The old house “kind of became nobody’s but everybody’s”, said Hine. Her uncle and his family lived there for a few years after Hemi and Keita died but after that it was used by whoever happened to be passing, or whoever needed a roof.
It’s been boarded up from time to time over the past few decades, the boards coming down each time someone moved in.
The last time anyone lived in it was probably about 20 years ago, Hinekirunga said.
“There’s been nothing really done to it for more than 50 years. Everything has been taken out: the hot water cylinder, the stove, windows . . . it’s a bit far gone now.”
A family committee was formed a few years ago to see what could be done about it, but it all became too hard. The property has multiple owners, so getting a unanimous decision was tricky.
Then there was the question of who would live there.
“We had a nephew who’s a builder come and look at it a few years ago. He said the floor’s a bit rocky in places, but the piling is good,” Hinekirunga said.
The future of the house remains vexed.
“Some would like to see it burned down,” Doreen said. “Some think it’s an eyesore.
“If I won Lotto I’d do it up. But that won’t happen because I don’t buy tickets.”
Small black and whites in the family albums show the house and property at its height.
Keita was a house-proud woman, a gifted gardener, a firm but fair nan, and her home was known to be open and welcoming to allcomers.
“We used to have a lot of swaggers in the old days. She used to take them in and feed them. She was like that.
“She’d get them to do a bit of work while she cooked for the family. I remember them well. Some would come back every year,” Hinekirunga said.
“Keita was a lovely lady. She was a bit Scottish, a Goldsmith. She was quite a fair-skinned lady. You’d have thought she was a Pakeha until she spoke.
“She spoke Maori fluently. We weren’t allowed to talk Maori at school, so sadly we lost the language.
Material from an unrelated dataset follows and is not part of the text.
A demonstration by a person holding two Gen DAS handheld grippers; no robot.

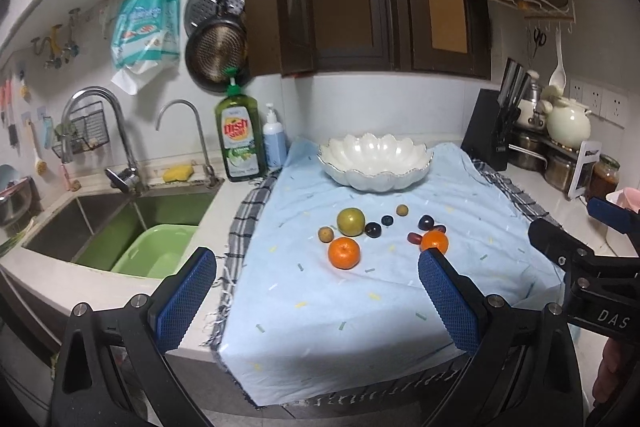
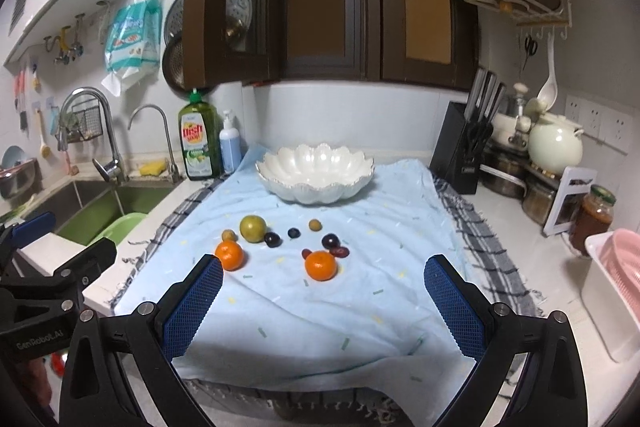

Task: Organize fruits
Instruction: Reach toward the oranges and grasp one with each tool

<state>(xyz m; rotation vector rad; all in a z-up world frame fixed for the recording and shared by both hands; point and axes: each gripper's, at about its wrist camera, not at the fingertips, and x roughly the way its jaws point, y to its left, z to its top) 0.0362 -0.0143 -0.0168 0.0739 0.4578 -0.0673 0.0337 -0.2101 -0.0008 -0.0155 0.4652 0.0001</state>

“She always had lovely gardens, beautiful roses and flowers. We’ve taken clippings and managed to grow them in other places.”
Small rose plants still crop up beneath the house, the deep green leaves a striking contrast as the [they] poke through faded weatherboards.
Hemi was a shearing contractor. He planted a sizeable orchard and vegetable patch in front of the house, and when he wasn’t out shearing he was tending to his garden too.
“They were hard workers. They had to be. They had 11 kids,” Doreen said.
Hemi and his children would often spend days out in the back blocks shearing.
The house is a stone’s throw from Korongata Marae. “We were brought up in the shearing sheds, but when we were little all the grandkids would be dropped off at the marae meeting house and nan [Keita] would look after us,” Hinekirunga said.
“There were way too many of us for the house. We had beds in the meeting house.
“In the late 40s and 50s, family would always come back to the house and pitch their tents on the lawn. Everything used to revolve around that house. Not always inside it, but around it,” Doreen said.
All the kids went to Pakipaki school, about 4km away. There were so many kids in the family that Hemi bought an old bus to ferry them to and fro.
“There were quite a few of us,” Doreen said.
The house has been a constant in the sisters’ lives. For Hinekirunga, it draws diverse feelings.
“It brings back lot of memories . . . many good times. But I can’t help feeling a bit sad about all those people not with us now, and sad to see how the house is now.”
Doreen said she saw more that just a decrepit shell of a house.
“I see what used to go on inside it. With my own imagination I go past the outside, because it’s from the inside that everything used to come out of.
“To me it’s still a beautiful place. To me it’s the inside that counts.”
Photo captions –
Hinekirunga Hapi and Doreen Tipoki treasure their memories of growing up in a shed behind the old house that their grandparents owned. PHOTOS: ANDREW BROWNE
Keita Puriri, centre, and her daughter, Hana Cotter, with family friends Rangi Kamau and Marutu Hapi in the 1950s.
An early photo of the house that “became nobody’s but everybody’s” in the family photo album.
Hemi and Keita Puriri, who died in 1969, in another photo from the album.